__What you have to do__. All entries need to be written out verbatim, with pictures omitted.

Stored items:
━━━

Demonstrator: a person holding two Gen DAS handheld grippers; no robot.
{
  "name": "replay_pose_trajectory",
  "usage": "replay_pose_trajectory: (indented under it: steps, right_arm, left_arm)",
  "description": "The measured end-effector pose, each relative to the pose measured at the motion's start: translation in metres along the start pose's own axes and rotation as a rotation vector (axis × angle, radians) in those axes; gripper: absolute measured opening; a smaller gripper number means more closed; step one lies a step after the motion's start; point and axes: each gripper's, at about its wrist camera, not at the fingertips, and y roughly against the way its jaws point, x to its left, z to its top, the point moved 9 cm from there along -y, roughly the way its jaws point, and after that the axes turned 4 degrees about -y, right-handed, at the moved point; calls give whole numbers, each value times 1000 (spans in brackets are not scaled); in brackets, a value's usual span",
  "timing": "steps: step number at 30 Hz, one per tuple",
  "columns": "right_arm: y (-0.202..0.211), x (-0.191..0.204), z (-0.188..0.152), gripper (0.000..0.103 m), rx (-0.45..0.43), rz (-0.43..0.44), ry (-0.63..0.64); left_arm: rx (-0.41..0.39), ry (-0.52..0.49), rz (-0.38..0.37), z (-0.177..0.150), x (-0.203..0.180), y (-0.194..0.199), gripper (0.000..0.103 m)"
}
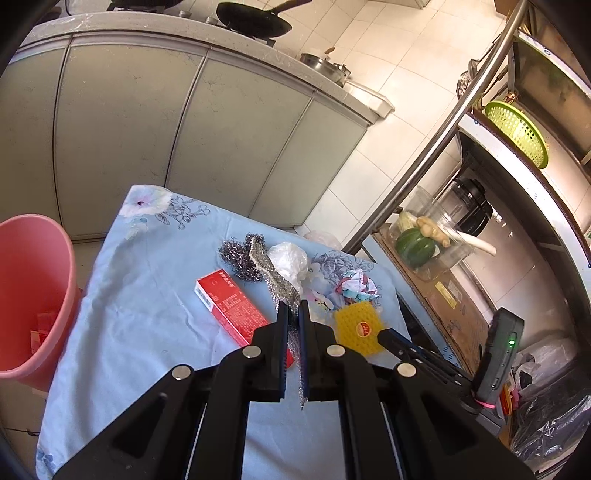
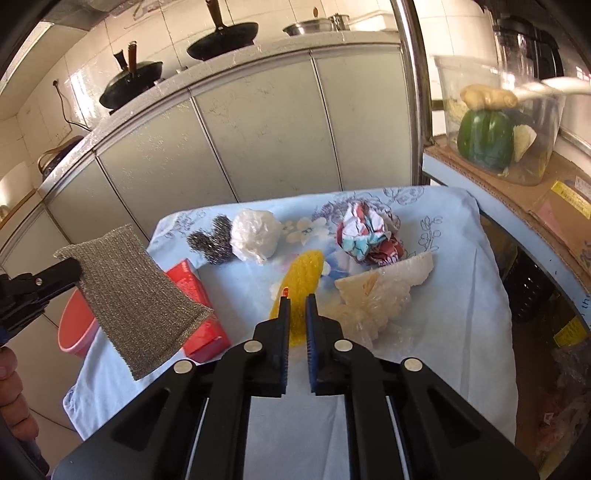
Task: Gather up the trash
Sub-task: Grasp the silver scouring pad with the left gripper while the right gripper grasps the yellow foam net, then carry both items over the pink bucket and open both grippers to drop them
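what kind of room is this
Most likely a home kitchen: a black frying pan sits on the counter above grey cabinet doors, and a clear tub on a side shelf holds vegetables.

A: Bright daylight throughout; the far wall tiles point(image 1: 388, 48) glare nearly white.

B: Soft shadows on the tabletop point(image 2: 424, 369). Fisheye bends the cabinet doors point(image 2: 258, 129), and black vignetting fills the corners. Focus is sharp; only the edges smear.
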Motion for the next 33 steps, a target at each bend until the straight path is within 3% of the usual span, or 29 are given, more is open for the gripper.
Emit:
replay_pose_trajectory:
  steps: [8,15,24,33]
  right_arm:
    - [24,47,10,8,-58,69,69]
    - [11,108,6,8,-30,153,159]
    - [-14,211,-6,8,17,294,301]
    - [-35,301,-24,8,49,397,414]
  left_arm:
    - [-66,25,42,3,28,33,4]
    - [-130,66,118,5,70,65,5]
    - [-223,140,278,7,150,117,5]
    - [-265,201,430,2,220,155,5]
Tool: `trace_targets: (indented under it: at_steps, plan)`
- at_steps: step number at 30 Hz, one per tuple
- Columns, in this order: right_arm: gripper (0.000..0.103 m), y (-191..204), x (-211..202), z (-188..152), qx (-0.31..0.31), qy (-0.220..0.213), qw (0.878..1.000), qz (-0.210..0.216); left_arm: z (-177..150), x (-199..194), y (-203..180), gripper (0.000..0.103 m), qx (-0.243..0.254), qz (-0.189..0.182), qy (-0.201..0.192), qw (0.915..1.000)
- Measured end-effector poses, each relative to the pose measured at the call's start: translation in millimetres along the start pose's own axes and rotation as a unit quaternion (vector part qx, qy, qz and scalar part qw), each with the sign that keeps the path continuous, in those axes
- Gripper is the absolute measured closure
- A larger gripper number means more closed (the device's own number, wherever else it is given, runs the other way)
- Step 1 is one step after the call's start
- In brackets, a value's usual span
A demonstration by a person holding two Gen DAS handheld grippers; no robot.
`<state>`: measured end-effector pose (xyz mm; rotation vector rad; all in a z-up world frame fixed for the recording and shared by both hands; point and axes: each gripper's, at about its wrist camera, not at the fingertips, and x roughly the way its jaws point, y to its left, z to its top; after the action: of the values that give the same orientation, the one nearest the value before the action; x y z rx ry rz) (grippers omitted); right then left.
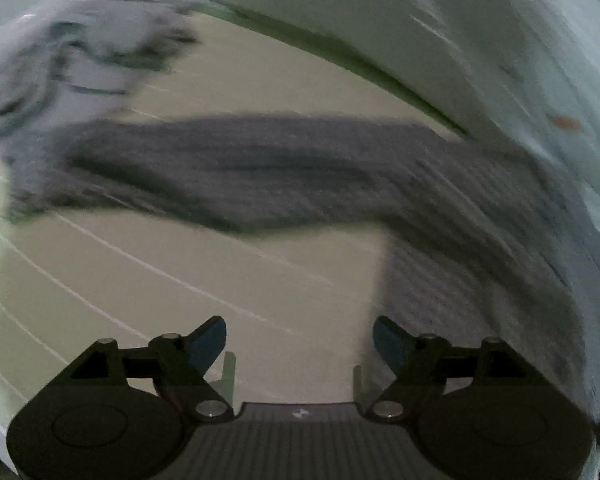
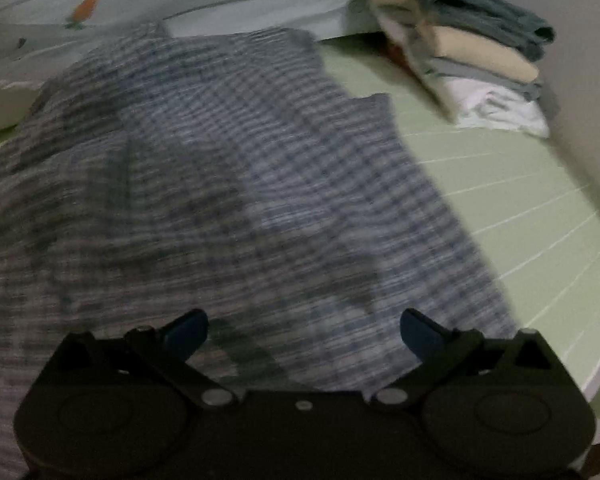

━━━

__Answer box__.
Demonstrator: a person holding two Gen DAS handheld grippers; no robot.
{
  "name": "replay_pose_trajectory",
  "usage": "replay_pose_trajectory: (indented under it: steps, right_arm, left_arm)",
  "description": "The measured end-effector pose, each relative to the pose measured at the motion's start: translation in metres along the start pose's own axes and rotation as a rotation vector (axis × angle, radians) in those axes; gripper: absolute measured opening; a smaller gripper number means more closed; step one lies a step after the motion's start; point and axes: each gripper's, at about its wrist camera, not at the fingertips, and y roughly against the way its jaws point, x to its left, z to its top, the point moved 9 cm from there along -y, roughly the way its jaws point, and after that the axes turned 4 degrees about -y, right-handed, at the moved point; calls give whole numbers, each value times 1000 (spans in brackets are not scaled); in brackets, a value's usual span",
  "timing": "steps: step number at 30 Hz, one per tuple",
  "columns": "right_arm: y (-0.202..0.211), x (-0.191..0.204), z (-0.188..0.152), gripper (0.000..0.103 m), rx (-0.45..0.43), rz (-0.43..0.44), ry (-0.63..0.64); left_arm: rx (-0.41..0.39), ry (-0.52..0.49), rz (-0.38..0.37), z (-0.177..0.150), x (-0.203..0.180), y (-0.194..0.199), gripper (0.000..0.103 m)"
}
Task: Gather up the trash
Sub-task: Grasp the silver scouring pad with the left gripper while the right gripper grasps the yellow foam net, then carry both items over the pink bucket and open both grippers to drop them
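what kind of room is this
Most likely a home kitchen: a black frying pan sits on the counter above grey cabinet doors, and a clear tub on a side shelf holds vegetables.

A: Bright daylight throughout; the far wall tiles point(image 1: 388, 48) glare nearly white.

B: Soft shadows on the tabletop point(image 2: 424, 369). Fisheye bends the cabinet doors point(image 2: 258, 129), and black vignetting fills the corners. Focus is sharp; only the edges smear.
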Motion for the next 33 steps, a target at each bend until the straight path is within 3% of the usual span, or 29 are given, more is open for the gripper.
Emit:
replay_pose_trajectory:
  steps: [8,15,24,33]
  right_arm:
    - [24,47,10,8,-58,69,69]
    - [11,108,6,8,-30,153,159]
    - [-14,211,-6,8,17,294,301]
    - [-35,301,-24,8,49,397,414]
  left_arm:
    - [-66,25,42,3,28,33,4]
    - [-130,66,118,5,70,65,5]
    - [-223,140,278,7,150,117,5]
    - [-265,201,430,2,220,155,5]
Tool: `trace_targets: (indented under it: at_steps, plan)`
- at_steps: step number at 30 Hz, one per tuple
- Columns, in this order: right_arm: gripper (0.000..0.103 m), y (-191..204), x (-211..202), z (-188..152), qx (-0.31..0.31), qy (-0.220..0.213), qw (0.878..1.000), qz (-0.210..0.216); left_arm: z (-177..150), x (-199..194), y (-203..180), gripper (0.000..0.103 m), qx (-0.243..0.254), qz (-0.189..0.182), qy (-0.201..0.192), qw (0.915..1.000)
- Measured end-effector poses, each relative to the pose measured at the call's start: translation in millimetres along the start pose's own axes and rotation as a unit quaternion (vector part qx, qy, qz and scalar part qw), each with the sign that keeps the path continuous, in those axes
- Gripper is the absolute measured closure
- A larger gripper number means more closed (the device's own number, wherever else it is given, runs the other way)
- Step 1 is one step after the call's start
- In brackets, a value's usual span
A demonstration by a person holding two Gen DAS handheld grippers; no robot.
`<state>`: measured end-effector pose (xyz mm; rotation vector rad; all in a z-up world frame fixed for the recording and shared by both hands; point and axes: each gripper's, at about its wrist camera, not at the fingertips, and x roughly the way its jaws point, y to its left, z to its top; after the action: of the values that give the same orientation, the one nearest the value before the action; x y z rx ry rz) (grippers omitted); right then left.

What the exercise required is now complete.